The ability to automate popup windows
In previous versions of the framework there was no way to verify the contents of a popup window. With this release we have far better support for opening and verifying the contents of popup windows.
HtmlPage page = new HtmlPage("MyPage.aspx");
page.Elements.Find("OpenPopup").Click();
// get popup window
HtmlPage popup = page.GetPopupWindow(1);
// verify title of popup
Assert.AreEqual("This is the Popup Page", popup.Elements.Find("h1", 0).GetInnerText());
The GetPopupWindow method returns a HtmlPage object that is representative of the window at that index. This is pulled from the collection that is maintained by the framework with index zero being the main, or starting, window.
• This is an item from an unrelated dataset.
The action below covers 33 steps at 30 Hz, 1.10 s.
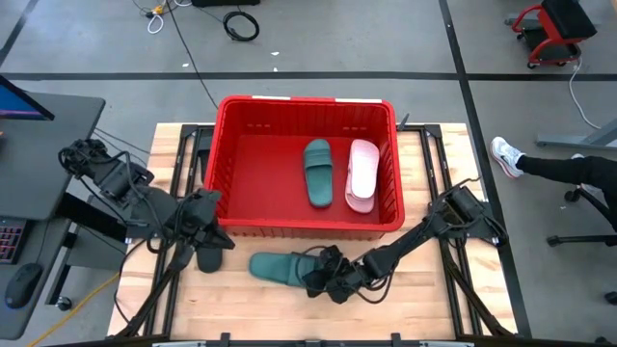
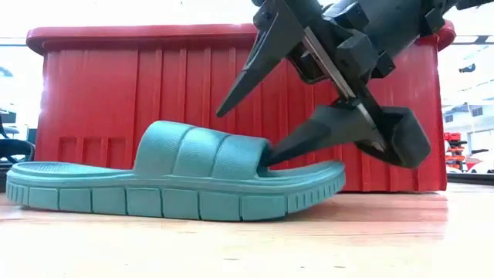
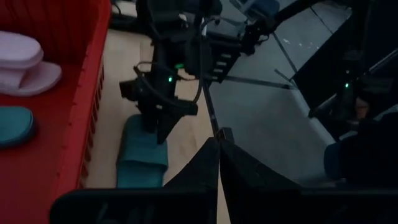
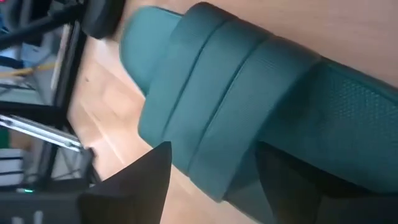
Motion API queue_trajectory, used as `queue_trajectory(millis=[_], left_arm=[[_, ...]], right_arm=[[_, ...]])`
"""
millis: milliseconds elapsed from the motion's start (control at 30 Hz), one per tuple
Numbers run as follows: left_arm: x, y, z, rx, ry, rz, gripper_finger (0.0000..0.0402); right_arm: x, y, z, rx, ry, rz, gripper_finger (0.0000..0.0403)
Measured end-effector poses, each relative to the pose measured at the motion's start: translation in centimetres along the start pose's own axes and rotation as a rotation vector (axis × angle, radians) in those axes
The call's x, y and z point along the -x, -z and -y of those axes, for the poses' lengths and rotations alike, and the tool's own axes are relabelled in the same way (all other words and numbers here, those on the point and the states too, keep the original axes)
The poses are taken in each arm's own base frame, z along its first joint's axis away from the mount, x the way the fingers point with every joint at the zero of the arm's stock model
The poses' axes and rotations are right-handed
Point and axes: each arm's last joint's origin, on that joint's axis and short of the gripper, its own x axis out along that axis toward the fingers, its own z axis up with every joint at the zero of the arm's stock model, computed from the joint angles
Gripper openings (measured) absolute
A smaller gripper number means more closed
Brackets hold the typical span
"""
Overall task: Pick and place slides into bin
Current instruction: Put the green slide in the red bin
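Observation:
A teal green slide (image 1: 270, 267) lies sole-down on the wooden table in front of the red bin (image 1: 308, 100). My right gripper (image 2: 243, 137) is open at the slide's strap, with one finger above the strap and the other in the strap's opening. A second teal slide (image 1: 318, 172) and a pale pink slide (image 1: 362, 173) lie inside the bin. A black slide (image 1: 207, 258) lies on the table near the bin's left near corner. My left gripper (image 1: 207, 231) is shut and empty, just beside the black slide. My right gripper comes level from the table's right side, along the slide. Its lower finger (image 2: 309, 139) reaches into the strap's opening (image 2: 262, 154) over the footbed, and its upper finger (image 2: 255, 69) stands clear above the strap. I cannot tell whether the lower finger touches the slide.
The bin's near wall (image 2: 154, 85) stands close behind the teal slide. A person's leg and white shoe (image 1: 506, 154) show on the floor beyond the table's right edge. A desk with a monitor and mouse (image 1: 24, 284) stands at the left.

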Motion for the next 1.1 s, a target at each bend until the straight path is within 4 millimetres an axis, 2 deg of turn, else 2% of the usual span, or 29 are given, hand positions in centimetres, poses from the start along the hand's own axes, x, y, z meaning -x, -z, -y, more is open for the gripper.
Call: queue_trajectory(millis=[233, 400, 600, 700, 867, 967, 1100], left_arm=[[0.1, -0.5, 0.6, -0.032, -0.011, 0.09, 0.0017], [0.2, -0.7, 1.0, -0.053, -0.002, 0.127, 0.0012], [-0.6, -1.0, 2.1, -0.127, 0.045, 0.173, 0.0025], [-1.2, -1.1, 2.5, -0.161, 0.057, 0.184, 0.003], [-1.9, -1.3, 2.8, -0.157, 0.064, 0.199, 0.0036], [-1.9, -1.1, 2.7, -0.154, 0.063, 0.173, 0.0042], [-1.4, -0.9, 2.5, -0.149, 0.057, 0.158, 0.0057]], right_arm=[[-0.4, -0.9, 0.1, 0.054, -0.022, 0.051, 0.0197], [-0.5, -1.1, 0.0, 0.171, -0.032, 0.083, 0.0131], [-0.5, -1.1, -0.1, 0.258, -0.033, 0.107, 0.0027], [-0.3, -1.0, -0.7, 0.315, -0.047, 0.097, 0.0014], [1.1, 0.0, -5.0, 0.489, -0.143, 0.069, 0.0011], [2.7, 0.4, -8.1, 0.617, -0.158, 0.033, 0.0009], [5.3, 0.0, -11.8, 0.759, -0.118, 0.016, 0.001]])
In this example index zero is MyPage.aspx, while index one is the popup window.
The ability to find elements by partial attribute values
In previous versions of the framework when finding elements on a page you could only use the ID attribute to match against. So if you wanted to match all the elements that had a CSS class applied to them, as is common in jQuery, you had to supply that whole value for the class attribute. So, in previous versions of the framework if you wanted to find elements that had a CSS class applied to them you had to specify the whole value for the class attribute. Meaning that if the element has more than only class and you search based on only one class that element would not be returned. Now you have the ability to match based on any part of the value for the attribute. Below is an example of how to find elements that have the CSS Class “blue” applied to them.
HtmlElementFindParams find = new HtmlElementFindParams();
find.Attributes.Add("class", "blue", MatchMethod.Contains);
ReadOnlyCollection<HtmlElement> elements = page.Elements.FindAll(find);
Assembly name change
- The assembly name has been changed from “Microsoft.Web.Testing.Light.dll” to “Microsoft.Web.Testing.Lightweight.dll” The namespaces have not changed.